What you have to do: When the line containing "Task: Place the" is reached, include it and end there; set down verbatim every line before it, starting at the top of the records.

Task data:
== Segment start ==

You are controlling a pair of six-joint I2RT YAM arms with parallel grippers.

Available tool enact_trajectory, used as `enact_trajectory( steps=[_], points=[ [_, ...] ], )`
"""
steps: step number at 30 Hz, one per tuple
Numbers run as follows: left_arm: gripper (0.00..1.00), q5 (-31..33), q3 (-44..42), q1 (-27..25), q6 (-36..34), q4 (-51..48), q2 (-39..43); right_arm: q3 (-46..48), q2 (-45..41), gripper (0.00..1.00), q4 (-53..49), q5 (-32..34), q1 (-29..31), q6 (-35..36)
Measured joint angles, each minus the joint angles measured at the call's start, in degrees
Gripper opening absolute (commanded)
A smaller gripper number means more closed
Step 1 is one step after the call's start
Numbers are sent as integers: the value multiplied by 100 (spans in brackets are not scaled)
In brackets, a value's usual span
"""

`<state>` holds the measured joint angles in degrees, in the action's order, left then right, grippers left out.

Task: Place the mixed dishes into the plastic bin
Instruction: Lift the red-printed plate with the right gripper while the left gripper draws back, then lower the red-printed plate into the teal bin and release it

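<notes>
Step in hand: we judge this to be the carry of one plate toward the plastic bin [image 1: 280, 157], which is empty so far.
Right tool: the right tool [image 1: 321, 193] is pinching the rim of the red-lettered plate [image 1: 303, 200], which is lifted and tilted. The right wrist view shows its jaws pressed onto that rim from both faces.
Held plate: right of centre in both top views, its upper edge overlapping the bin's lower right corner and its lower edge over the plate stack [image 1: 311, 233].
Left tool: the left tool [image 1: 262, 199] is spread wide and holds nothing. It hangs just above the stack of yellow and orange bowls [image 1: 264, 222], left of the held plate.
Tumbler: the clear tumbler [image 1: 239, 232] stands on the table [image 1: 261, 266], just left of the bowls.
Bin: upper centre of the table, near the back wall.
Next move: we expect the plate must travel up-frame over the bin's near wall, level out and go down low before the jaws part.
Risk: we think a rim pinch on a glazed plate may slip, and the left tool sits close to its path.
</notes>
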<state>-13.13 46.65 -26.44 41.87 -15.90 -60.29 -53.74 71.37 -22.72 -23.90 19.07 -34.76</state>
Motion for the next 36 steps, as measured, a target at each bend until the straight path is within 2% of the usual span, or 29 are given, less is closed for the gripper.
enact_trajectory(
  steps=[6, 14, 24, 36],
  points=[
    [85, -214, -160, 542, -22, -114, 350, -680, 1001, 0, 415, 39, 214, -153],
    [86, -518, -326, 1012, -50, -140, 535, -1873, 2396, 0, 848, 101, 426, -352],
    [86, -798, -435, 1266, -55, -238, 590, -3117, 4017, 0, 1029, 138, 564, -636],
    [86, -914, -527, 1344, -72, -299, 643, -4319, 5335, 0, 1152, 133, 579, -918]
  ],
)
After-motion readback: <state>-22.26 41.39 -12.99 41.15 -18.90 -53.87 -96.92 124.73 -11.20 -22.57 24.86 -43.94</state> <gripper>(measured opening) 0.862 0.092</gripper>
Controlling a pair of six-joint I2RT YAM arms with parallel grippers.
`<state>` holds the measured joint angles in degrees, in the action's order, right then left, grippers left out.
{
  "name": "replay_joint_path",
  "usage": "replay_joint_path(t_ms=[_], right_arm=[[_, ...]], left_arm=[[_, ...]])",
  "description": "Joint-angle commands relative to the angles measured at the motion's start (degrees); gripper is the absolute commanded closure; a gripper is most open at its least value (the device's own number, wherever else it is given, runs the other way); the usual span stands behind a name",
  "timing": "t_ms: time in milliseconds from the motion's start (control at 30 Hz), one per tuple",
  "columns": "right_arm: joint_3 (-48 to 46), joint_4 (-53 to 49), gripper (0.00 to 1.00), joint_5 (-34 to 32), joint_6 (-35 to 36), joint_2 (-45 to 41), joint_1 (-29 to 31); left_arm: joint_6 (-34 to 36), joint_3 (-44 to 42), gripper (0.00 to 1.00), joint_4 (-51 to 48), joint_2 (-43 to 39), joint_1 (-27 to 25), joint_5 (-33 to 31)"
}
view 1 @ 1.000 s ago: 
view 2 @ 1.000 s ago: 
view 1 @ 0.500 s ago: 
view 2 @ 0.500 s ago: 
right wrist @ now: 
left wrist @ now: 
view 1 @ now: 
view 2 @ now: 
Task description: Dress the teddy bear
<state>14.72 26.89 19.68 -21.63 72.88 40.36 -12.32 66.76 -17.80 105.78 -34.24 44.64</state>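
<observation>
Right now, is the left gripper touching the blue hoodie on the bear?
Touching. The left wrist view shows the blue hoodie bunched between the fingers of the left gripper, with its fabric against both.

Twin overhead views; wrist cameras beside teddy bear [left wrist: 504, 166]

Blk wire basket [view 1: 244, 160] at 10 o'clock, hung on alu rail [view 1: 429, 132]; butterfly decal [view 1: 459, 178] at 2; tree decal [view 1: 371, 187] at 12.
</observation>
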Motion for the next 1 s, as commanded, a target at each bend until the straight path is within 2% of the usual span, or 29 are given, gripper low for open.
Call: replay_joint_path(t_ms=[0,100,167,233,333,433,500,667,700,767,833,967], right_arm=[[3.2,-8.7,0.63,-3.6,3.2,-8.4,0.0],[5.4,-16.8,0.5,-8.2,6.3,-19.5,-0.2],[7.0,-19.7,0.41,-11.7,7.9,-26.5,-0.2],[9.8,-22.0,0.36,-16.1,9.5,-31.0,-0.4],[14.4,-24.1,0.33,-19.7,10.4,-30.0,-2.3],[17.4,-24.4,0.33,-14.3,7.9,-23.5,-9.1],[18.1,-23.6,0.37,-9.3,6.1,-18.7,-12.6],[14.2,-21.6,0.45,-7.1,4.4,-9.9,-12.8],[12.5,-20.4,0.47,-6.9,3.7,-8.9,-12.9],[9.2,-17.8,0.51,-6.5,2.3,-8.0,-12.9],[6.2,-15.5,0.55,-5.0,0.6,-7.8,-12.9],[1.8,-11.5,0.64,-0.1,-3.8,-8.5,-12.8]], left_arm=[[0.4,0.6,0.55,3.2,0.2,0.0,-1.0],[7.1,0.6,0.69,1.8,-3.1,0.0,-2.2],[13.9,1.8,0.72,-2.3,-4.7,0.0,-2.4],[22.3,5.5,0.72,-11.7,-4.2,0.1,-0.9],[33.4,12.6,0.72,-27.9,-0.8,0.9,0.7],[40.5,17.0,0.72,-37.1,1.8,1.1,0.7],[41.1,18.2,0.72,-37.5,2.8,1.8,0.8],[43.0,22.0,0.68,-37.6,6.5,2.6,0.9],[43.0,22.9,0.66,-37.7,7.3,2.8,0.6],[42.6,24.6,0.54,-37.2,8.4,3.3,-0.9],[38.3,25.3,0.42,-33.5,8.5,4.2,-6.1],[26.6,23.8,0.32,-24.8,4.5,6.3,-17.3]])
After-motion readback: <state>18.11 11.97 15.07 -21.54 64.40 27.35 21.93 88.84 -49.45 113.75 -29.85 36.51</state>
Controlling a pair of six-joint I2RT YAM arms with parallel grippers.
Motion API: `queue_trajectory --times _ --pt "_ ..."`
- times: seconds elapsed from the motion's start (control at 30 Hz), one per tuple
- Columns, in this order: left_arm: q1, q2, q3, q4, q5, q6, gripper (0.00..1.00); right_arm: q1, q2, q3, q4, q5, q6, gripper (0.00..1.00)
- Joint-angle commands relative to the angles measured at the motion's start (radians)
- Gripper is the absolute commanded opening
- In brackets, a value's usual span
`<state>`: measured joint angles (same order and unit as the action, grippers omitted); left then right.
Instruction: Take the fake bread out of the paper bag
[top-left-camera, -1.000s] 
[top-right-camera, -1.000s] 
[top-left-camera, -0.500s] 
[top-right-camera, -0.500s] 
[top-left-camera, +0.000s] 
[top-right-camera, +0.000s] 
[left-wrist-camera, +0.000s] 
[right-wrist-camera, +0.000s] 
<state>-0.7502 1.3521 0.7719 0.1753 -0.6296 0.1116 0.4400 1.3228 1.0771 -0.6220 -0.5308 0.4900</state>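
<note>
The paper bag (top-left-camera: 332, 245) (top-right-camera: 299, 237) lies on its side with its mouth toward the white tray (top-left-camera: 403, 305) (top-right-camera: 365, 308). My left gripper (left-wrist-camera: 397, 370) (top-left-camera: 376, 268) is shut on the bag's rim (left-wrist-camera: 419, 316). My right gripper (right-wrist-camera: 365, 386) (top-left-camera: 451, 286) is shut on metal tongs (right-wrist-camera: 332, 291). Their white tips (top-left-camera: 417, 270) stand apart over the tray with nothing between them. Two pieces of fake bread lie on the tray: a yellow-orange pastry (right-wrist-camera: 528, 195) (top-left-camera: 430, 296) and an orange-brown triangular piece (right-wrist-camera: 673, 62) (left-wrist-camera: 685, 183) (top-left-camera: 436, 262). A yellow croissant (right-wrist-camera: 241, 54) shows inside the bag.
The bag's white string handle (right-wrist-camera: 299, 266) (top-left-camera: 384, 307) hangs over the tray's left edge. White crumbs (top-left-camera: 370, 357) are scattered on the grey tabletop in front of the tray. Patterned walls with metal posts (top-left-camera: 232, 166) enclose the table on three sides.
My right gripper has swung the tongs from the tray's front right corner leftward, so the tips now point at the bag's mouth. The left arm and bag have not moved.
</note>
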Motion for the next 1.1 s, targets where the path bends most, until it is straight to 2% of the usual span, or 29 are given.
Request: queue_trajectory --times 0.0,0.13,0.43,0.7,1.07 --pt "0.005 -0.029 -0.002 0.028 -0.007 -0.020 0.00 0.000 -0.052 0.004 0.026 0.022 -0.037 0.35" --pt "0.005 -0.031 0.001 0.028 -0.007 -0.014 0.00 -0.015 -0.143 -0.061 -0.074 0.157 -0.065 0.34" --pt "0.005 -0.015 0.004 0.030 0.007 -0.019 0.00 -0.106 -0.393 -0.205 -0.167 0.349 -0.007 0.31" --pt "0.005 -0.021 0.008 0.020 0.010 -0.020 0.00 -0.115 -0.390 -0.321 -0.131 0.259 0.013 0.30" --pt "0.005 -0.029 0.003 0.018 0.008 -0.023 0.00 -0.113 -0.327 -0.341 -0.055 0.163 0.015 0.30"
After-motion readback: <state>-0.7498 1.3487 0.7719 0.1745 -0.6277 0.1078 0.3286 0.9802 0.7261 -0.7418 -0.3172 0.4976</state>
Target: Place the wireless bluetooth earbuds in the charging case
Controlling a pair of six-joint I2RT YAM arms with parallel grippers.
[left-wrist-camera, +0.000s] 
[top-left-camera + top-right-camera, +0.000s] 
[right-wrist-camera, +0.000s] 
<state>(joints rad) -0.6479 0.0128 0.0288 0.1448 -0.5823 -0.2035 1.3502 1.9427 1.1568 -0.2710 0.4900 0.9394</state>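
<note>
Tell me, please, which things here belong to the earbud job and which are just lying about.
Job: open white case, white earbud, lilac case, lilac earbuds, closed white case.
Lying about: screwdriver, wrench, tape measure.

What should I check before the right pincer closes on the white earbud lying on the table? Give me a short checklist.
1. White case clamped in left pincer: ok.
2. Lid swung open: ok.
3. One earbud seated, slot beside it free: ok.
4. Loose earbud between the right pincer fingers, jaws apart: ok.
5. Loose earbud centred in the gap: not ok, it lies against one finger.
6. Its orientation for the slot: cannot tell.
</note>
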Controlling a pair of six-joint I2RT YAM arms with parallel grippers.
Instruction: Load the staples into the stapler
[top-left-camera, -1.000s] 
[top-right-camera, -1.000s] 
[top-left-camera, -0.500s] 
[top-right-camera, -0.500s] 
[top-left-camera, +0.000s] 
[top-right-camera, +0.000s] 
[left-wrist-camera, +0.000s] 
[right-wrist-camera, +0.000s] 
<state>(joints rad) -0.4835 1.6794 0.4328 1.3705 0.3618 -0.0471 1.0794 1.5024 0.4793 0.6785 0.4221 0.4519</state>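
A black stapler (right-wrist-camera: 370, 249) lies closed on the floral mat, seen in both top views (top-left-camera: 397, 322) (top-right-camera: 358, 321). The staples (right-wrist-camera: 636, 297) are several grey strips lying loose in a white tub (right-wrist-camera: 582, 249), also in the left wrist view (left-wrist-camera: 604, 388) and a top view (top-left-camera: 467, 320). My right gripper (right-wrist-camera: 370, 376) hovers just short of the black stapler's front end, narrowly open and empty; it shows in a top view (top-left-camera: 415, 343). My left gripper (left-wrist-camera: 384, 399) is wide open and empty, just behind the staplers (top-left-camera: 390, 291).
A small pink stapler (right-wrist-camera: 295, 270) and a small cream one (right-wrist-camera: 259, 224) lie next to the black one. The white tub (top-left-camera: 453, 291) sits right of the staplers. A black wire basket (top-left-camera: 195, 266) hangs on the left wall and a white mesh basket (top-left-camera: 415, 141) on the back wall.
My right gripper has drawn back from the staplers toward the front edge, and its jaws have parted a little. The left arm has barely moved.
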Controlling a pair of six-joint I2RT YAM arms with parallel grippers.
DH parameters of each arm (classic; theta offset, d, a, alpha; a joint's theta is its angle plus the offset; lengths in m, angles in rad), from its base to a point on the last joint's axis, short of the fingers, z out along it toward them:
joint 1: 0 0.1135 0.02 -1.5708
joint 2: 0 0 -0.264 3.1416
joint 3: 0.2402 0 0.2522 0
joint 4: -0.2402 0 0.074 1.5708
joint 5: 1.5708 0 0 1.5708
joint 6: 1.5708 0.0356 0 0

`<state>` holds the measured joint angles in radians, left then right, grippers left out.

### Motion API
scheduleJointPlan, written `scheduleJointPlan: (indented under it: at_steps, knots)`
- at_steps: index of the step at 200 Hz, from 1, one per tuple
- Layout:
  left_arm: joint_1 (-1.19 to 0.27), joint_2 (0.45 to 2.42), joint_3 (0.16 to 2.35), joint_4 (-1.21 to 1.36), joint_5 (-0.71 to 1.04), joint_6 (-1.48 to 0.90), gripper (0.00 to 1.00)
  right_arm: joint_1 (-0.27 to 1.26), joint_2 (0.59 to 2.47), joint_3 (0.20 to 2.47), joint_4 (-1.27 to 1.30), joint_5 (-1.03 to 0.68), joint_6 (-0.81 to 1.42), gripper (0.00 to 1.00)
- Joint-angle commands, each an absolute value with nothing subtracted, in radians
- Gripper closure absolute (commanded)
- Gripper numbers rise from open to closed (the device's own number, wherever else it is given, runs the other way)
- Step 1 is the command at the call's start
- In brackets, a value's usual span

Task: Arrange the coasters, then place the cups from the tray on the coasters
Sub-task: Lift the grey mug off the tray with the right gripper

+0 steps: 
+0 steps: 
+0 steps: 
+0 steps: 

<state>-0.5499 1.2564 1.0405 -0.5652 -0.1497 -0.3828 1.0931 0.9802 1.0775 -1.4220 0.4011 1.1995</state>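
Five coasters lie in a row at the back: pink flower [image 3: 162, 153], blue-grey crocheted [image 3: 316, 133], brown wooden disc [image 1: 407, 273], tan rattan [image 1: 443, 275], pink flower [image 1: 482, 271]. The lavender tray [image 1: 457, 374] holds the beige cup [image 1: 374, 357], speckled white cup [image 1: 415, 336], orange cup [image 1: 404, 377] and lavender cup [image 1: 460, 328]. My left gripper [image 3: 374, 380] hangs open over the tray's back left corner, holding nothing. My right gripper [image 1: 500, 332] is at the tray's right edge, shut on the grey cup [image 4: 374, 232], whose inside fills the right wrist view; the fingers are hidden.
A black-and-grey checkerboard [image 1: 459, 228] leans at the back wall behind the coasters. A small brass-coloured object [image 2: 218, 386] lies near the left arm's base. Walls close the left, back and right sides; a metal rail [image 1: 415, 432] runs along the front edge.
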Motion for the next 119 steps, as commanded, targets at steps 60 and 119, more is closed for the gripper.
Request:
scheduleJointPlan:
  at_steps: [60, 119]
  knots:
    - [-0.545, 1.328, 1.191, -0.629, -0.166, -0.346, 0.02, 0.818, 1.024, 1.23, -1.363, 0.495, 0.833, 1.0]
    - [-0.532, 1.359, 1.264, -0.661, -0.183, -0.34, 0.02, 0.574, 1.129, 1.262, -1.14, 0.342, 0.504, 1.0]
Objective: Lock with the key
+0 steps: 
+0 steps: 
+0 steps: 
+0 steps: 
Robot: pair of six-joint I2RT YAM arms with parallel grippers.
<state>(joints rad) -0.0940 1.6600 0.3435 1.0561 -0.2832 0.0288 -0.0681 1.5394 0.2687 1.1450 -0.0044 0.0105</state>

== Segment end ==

Problem solution:
You are controlling a pair of six-joint I2RT YAM arms with parallel grippers.

Available tool enact_trajectory, used as `enact_trajectory( steps=[_], points=[ [_, ...] ], )`
"""
steps: step number at 30 Hz, one per tuple
Numbers run as follows: left_arm: gripper (0.00..1.00), q5 (-31..33), q3 (-44..42), q1 (-27..25), q6 (-36..34), q4 (-51..48), q2 (-39..43); right_arm: q3 (-46..48), q2 (-45..41), gripper (0.00..1.00), q4 (-53..49), q5 (-32..34), q1 (-29..31), q6 (-35..36)
Measured joint angles, each minus the joint angles measured at the call's start, in degrees
Gripper opening absolute (commanded)
A smaller gripper number means more closed
Step 1 is one step after the call's start
Numbers are sent as integers: the value multiplied by 100 (spans in brackets are not scaled)
In brackets, a value's usual span
"""

`<state>` holds the measured joint angles in degrees, in the action's order, left then right, grippers left out.

Task: Place the mixed dishes into the plastic bin

The exercise asks for nothing further.